As Beth Newman observes, “The Rhythm of Life” has come to be “tacitly regarded in the small but growing body of scholarship on her work as an important articulation of her worldview” (496).  Comparing “The Rhythm of Life” to Walter Pater’s conclusion to The Renaissance—perhaps the most famous exploration of temporality at the fin de siècle—Newman argues that Meynell’s essay “is a brief, lyrical, carefully crafted ars vivendi, and, like the conclusion, it is concerned more directly with precepts to live by than with art proper” (496).  But whereas Pater extolls the “intense moments of pleasure in beauty” and urges their continual pursuit, Meynell offers an alternative view of temporality, one that emphasizes an inevitable waxing and waning between activity and rest.  If Pater’s interest in pursuing the epiphanic moments is “an ideal surely impractical even for an Oxford don,” suggests Newman, “[h]ow much more impossible it would be to a writer whose income depended on the constant meeting of deadlines, and for whom the emotional pangs of maternity pierced through the walls of personality even when she sought to isolate herself from them by riding away in a cab or locking herself in the bathroom to write?” (504).  Newman’s analysis certainly makes evident the extent to which “Rhythm” conveys Meynell’s criticisms of Pater’s widely influential conclusion. 

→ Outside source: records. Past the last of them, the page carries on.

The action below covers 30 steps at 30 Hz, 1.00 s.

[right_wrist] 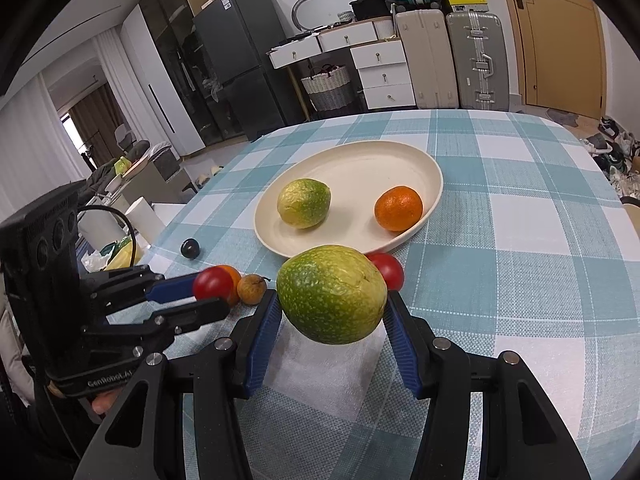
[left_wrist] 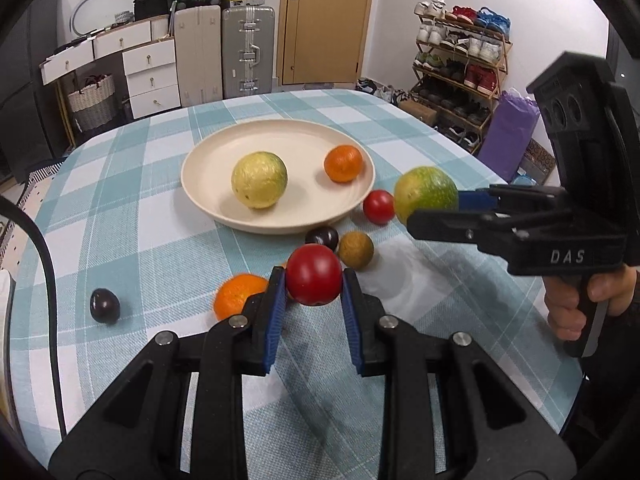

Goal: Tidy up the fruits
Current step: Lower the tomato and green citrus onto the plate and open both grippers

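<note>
My left gripper (left_wrist: 313, 285) clamps a red tomato (left_wrist: 314, 275); my right gripper (right_wrist: 331, 306) clamps a green fruit (right_wrist: 331, 294). Only my right view shows the plate (right_wrist: 434, 196) rim just ahead.

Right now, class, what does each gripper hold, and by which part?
The left gripper holds a red tomato by its two sides. The right gripper holds a green-yellow citrus fruit across its widest middle.

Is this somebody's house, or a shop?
Most likely somebody's home. There is a shoe rack full of shoes beside a door, suitcases against the wall, a fridge, and a table with a checked cloth holding a plate of fruit.
</note>
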### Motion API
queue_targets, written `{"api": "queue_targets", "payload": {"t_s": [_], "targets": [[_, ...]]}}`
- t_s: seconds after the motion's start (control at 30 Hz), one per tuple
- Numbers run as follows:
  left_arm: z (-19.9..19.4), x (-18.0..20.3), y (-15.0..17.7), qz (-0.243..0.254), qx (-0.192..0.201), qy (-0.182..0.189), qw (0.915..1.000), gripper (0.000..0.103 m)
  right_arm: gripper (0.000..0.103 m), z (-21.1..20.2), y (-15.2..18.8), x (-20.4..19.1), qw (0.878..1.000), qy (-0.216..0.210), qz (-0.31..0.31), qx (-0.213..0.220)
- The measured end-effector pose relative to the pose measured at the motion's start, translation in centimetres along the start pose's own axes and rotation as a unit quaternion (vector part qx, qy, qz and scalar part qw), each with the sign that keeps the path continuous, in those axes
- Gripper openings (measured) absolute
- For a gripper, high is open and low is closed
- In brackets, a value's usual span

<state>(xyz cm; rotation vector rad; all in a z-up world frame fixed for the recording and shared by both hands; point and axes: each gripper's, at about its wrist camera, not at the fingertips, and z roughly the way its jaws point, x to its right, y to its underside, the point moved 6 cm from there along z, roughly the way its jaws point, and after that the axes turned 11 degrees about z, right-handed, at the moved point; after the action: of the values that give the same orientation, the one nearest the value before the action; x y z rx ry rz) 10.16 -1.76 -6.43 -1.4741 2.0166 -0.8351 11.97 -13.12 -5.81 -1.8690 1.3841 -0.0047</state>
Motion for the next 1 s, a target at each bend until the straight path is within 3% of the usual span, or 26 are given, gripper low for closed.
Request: {"api": "queue_targets", "payload": {"t_s": [0.47, 1.0], "targets": [[1.2, -1.9, -3.7, -0.013, 0.028, -0.017, 0.9994, 0.024, 0.054, 0.8, -1.8, 0.0, 1.000, 0.015, -0.007, -0.008], [6.1, -3.3, -4.6, -0.018, -0.003, -0.015, 0.9997, 0.025, 0.054, 3.6, -4.6, -0.2, 1.000, 0.011, -0.016, -0.022]]}}
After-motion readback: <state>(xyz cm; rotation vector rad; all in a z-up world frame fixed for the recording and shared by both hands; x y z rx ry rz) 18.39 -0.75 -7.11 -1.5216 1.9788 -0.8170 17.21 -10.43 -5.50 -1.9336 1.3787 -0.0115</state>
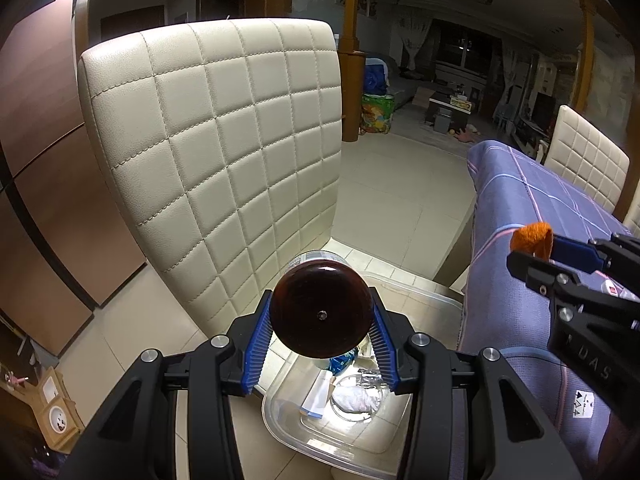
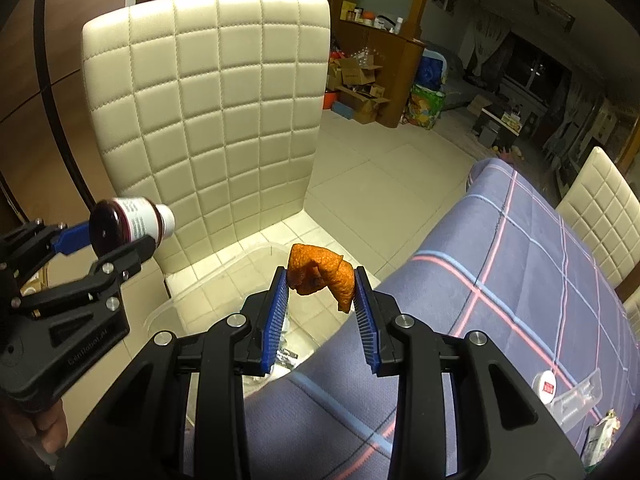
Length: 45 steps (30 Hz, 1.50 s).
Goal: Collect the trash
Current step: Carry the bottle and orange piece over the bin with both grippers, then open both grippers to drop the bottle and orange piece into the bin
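My left gripper [image 1: 320, 320] is shut on a dark brown bottle [image 1: 320, 312], seen base-on; in the right wrist view the bottle [image 2: 132, 220] shows a white label and cap. It hangs above a clear plastic bin [image 1: 288, 432] on the chair seat, which holds wrappers and crumpled white paper [image 1: 356, 400]. My right gripper [image 2: 322, 284] is shut on a piece of orange peel [image 2: 320, 272], held over the bin's edge [image 2: 240, 264] beside the table. In the left wrist view the peel [image 1: 532, 240] shows at the right.
A cream quilted chair back [image 1: 224, 152] rises behind the bin. A table with a blue plaid cloth [image 2: 520, 272] is at the right, with a small white lid [image 2: 546, 386] and wrappers on it. Another cream chair [image 2: 600, 208] stands beyond.
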Each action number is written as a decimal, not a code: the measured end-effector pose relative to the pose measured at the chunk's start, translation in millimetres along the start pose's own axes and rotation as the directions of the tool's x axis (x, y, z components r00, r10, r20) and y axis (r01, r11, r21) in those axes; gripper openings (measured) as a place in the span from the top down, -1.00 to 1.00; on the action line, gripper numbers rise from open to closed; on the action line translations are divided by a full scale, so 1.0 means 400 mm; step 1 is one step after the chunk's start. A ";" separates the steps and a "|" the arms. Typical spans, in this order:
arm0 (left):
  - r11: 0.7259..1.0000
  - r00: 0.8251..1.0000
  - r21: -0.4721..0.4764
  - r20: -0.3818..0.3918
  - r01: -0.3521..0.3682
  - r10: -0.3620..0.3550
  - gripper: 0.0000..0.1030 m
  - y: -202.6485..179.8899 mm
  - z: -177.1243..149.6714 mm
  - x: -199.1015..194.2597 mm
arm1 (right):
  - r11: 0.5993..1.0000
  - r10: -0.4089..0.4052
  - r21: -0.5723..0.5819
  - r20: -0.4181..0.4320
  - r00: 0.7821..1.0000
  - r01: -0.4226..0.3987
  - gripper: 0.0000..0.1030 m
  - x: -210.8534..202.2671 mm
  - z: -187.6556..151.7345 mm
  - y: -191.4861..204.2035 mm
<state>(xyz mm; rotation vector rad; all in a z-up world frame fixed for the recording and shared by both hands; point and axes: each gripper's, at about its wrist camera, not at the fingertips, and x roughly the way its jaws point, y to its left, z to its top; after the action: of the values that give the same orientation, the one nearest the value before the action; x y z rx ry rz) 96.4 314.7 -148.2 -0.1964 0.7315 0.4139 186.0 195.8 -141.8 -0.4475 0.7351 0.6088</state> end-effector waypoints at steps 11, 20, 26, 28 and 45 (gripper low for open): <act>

Meynell’s essay develops, then, a feminist critique of Pater’s essay in its alternative view of temporality.  But it also suggests a way of registering time and temporality that draws from the experience of mothering in particular.  This perspective emerges most clearly in the concluding line of the essay, when Meynell identifies the rhythmic nature of time with the “pangs of maternity.”  Throughout, her emphasis on recurrence resonates with the rhythms of parenthood.  Undoubtedly the inevitable fluctuation in moods she sees in “in the mental experience of man” (78)—the certain ebbing and flowing of joy and sorrow—will ring familiar to anyone who has spent an hour with a toddler.  But repetition structures childhood in broader ways, too, in its daily or weekly routines and monthly or annual rituals, no doubt particularly so for a household in which seven children grew to adulthood.  It’s no enormous leap to suggest that Meynell’s experiences of parenting inform her understanding of temporality as articulated in “The Rhythm of Life.” 

Radford, too, shared an interest in recurrence.  In a letter to Radford, her friend Eleanor Marx wrote, “You say, my dear, that you often think that by the time your life is finished you will have learned just enough to begin it well,” warning her, “No, Dollie, we must just live our lives, and what we have missed, who knows?”  As consolation, Marx affirms Radford’s role as a parent: “your children, despite all you can do, will also have to live their lives; to learn their lessons; to have their failures.  But at least what life has taught you, will make more easy and more beautiful their lives” (14 April 1891).   Marx’s letter suggests for Radford a further pattern of repetition, as children follow the precedents set by their parents, repeating them—in perhaps easier and more beautiful ways—for another generation. 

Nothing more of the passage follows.